## Task objective:
Each record below is to be restated word for word.
[[ Material provided open ]]
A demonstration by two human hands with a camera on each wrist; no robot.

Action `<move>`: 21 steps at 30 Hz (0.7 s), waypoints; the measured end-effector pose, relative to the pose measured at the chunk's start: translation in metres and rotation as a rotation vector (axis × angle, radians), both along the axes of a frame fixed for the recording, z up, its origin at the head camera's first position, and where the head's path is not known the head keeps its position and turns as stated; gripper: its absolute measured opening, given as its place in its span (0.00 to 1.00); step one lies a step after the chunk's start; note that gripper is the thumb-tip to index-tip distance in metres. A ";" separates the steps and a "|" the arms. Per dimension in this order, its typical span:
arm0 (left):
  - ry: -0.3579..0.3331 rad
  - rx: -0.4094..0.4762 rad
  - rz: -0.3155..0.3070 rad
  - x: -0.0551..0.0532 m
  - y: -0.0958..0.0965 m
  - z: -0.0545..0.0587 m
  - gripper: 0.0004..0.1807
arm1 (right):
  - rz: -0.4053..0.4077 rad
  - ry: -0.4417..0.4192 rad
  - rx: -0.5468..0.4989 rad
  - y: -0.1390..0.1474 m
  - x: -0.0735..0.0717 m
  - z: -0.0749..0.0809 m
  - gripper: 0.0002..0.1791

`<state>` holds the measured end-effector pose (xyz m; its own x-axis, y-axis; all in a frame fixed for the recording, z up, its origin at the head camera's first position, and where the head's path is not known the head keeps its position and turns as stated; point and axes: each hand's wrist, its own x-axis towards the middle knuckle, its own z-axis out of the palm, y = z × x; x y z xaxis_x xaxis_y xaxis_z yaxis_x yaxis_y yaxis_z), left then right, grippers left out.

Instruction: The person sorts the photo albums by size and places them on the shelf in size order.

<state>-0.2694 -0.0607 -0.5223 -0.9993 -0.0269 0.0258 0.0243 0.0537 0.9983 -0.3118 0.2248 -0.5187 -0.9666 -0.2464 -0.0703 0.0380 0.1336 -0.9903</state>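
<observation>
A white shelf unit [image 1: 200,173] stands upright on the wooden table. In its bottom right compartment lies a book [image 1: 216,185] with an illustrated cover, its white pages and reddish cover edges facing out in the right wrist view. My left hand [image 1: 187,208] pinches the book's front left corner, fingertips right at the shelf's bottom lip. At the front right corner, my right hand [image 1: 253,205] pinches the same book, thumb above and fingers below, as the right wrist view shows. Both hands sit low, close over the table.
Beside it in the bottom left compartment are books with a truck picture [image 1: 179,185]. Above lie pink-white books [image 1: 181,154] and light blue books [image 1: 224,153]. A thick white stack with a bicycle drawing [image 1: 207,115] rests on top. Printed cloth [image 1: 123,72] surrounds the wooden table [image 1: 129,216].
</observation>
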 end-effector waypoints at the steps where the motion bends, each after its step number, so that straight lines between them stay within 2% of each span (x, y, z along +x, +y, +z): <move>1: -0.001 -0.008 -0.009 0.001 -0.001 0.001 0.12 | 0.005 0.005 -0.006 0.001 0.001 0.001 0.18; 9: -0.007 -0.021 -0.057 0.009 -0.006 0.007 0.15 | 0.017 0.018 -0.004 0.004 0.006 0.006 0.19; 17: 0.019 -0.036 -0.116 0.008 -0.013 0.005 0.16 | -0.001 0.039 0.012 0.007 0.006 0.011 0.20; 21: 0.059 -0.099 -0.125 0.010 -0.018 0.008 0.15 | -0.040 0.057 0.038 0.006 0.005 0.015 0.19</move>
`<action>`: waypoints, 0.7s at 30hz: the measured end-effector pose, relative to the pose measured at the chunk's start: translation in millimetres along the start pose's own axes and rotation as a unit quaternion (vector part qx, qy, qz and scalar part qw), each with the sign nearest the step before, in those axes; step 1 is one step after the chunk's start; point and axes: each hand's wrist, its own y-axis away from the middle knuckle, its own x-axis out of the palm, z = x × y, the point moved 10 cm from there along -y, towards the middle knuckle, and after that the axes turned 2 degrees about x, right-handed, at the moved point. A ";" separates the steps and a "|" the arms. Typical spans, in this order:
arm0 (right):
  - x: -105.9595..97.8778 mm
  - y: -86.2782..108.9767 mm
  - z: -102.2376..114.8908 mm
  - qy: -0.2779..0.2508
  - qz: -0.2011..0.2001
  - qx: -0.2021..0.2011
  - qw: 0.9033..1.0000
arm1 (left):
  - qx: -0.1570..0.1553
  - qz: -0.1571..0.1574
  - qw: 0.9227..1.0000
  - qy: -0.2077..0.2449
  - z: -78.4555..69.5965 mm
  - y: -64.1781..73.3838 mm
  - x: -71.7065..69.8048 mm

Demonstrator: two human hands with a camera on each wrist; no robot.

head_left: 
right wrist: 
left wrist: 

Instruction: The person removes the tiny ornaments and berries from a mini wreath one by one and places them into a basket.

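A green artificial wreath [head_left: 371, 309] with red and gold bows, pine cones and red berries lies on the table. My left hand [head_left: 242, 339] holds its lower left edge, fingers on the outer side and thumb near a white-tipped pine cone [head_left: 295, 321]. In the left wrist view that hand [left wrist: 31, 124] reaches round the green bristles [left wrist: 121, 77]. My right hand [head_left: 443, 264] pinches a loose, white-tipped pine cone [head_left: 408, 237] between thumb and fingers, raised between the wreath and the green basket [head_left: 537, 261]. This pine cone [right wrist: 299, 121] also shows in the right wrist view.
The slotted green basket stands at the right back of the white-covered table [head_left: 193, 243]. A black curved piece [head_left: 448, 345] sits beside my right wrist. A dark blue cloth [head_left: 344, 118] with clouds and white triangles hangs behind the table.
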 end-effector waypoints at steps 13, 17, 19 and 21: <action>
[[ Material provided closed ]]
## Exercise solution:
A demonstration by two human hands with a camera on each wrist; no robot.

Action `<move>`: 21 steps at 30 Hz (0.7 s), waypoints; the measured end-effector pose, relative to the pose measured at the chunk's start: translation in metres and rotation as a rotation vector (axis × angle, radians), both along the axes of a frame fixed for the recording, z up, its origin at the head camera's first position, and where the head's path is not known the head keeps its position and turns as stated; gripper: its absolute measured opening, given as its place in its span (0.00 to 1.00); step one lies a step after the chunk's start; note that gripper is the thumb-tip to index-tip distance in metres. A ";" separates the steps and a "|" the arms. Per dimension in this order, its typical span:
arm0 (left):
  - ry: -0.3579..0.3331 rad
  - rx: -0.4094..0.4762 rad
  - rz: -0.3155..0.3070 rad
  - x: -0.0551..0.0532 m
  - y: -0.0958..0.0965 m
  - z: -0.0545..0.0587 m
  - gripper: 0.0004..0.1807
arm1 (right):
  - rz: -0.4053..0.4077 rad
  - ry: -0.4417..0.4192 rad
  - rx: -0.5468..0.4989 rad
  - y: -0.1390..0.1474 m
  - x: -0.0735..0.0717 m
  - z: -0.0749..0.0809 m
  - gripper: 0.0002..0.1791

`<state>` holds the measured end-effector pose (xyz m; its own x-axis, y-axis; all in a frame fixed for the recording, z up, its origin at the head camera's first position, and where the head's path is not known the head keeps its position and turns as stated; point and axes: each hand's wrist, its own x-axis towards the middle knuckle, its own z-axis out of the palm, y = z × x; x y z xaxis_x xaxis_y xaxis_z yaxis_x yaxis_y yaxis_z), left then right, grippers left out.

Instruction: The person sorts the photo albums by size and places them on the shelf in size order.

<state>-0.2694 -0.0607 -0.5223 -0.9993 -0.0269 0.0258 0.0243 0.0537 0.9983 -0.3118 0.2248 -0.5187 -0.9666 -0.2464 -0.0703 0.0380 0.1336 -0.9903</state>
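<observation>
A white shelf unit [image 1: 200,173] stands upright on the wooden table. In its bottom right compartment lies a book [image 1: 216,185] with an illustrated cover, its white pages and reddish cover edges facing out in the right wrist view. My left hand [image 1: 187,208] pinches the book's front left corner, fingertips right at the shelf's bottom lip. At the front right corner, my right hand [image 1: 253,205] pinches the same book, thumb above and fingers below, as the right wrist view shows. Both hands sit low, close over the table.
Beside it in the bottom left compartment are books with a truck picture [image 1: 179,185]. Above lie pink-white books [image 1: 181,154] and light blue books [image 1: 224,153]. A thick white stack with a bicycle drawing [image 1: 207,115] rests on top. Printed cloth [image 1: 123,72] surrounds the wooden table [image 1: 129,216].
</observation>
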 end-effector waypoints at the steps where the motion bends, each after its step number, so that straight lines between them stay within 2% of each span (x, y, z along +x, +y, +z): <move>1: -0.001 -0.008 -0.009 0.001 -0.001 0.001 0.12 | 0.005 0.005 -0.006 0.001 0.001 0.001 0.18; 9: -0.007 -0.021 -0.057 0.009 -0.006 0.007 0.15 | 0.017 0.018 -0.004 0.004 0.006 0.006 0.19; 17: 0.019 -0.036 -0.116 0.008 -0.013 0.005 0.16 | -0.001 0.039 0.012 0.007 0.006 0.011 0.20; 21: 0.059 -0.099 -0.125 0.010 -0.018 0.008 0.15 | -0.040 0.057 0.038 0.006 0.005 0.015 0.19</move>
`<action>`: waypoints, 0.7s at 30hz: the measured end-effector pose, relative to the pose measured at the chunk's start: translation in millimetres along the start pose's own axes and rotation as a unit quaternion (vector part qx, qy, qz and scalar part qw), each with the sign nearest the step before, in those axes; step 1 is one step after the chunk's start; point and axes: each hand's wrist, its own y-axis away from the middle knuckle, its own x-axis out of the palm, z = x × y, the point moved 10 cm from there along -y, towards the middle knuckle, and after that the axes turned 2 degrees about x, right-handed, at the moved point. A ";" separates the steps and a "|" the arms. Typical spans, in this order:
arm0 (right):
  - x: -105.9595..97.8778 mm
  - y: -86.2782..108.9767 mm
  - z: -102.2376..114.8908 mm
  - qy: -0.2779..0.2508
  - qz: -0.2011..0.2001
  - qx: -0.2021..0.2011
  - qw: 0.9033..1.0000
arm1 (left):
  - qx: -0.1570..0.1553
  - qz: -0.1571..0.1574
  - qw: 0.9227..1.0000
  - qy: -0.2077..0.2449
  - z: -78.4555..69.5965 mm
  - y: -64.1781..73.3838 mm
  - x: -71.7065..69.8048 mm

Demonstrator: two human hands with a camera on each wrist; no robot.

head_left: 
right wrist: 
left wrist: 

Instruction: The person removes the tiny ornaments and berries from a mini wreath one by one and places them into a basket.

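A green artificial wreath [head_left: 371, 309] with red and gold bows, pine cones and red berries lies on the table. My left hand [head_left: 242, 339] holds its lower left edge, fingers on the outer side and thumb near a white-tipped pine cone [head_left: 295, 321]. In the left wrist view that hand [left wrist: 31, 124] reaches round the green bristles [left wrist: 121, 77]. My right hand [head_left: 443, 264] pinches a loose, white-tipped pine cone [head_left: 408, 237] between thumb and fingers, raised between the wreath and the green basket [head_left: 537, 261]. This pine cone [right wrist: 299, 121] also shows in the right wrist view.
The slotted green basket stands at the right back of the white-covered table [head_left: 193, 243]. A black curved piece [head_left: 448, 345] sits beside my right wrist. A dark blue cloth [head_left: 344, 118] with clouds and white triangles hangs behind the table.
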 end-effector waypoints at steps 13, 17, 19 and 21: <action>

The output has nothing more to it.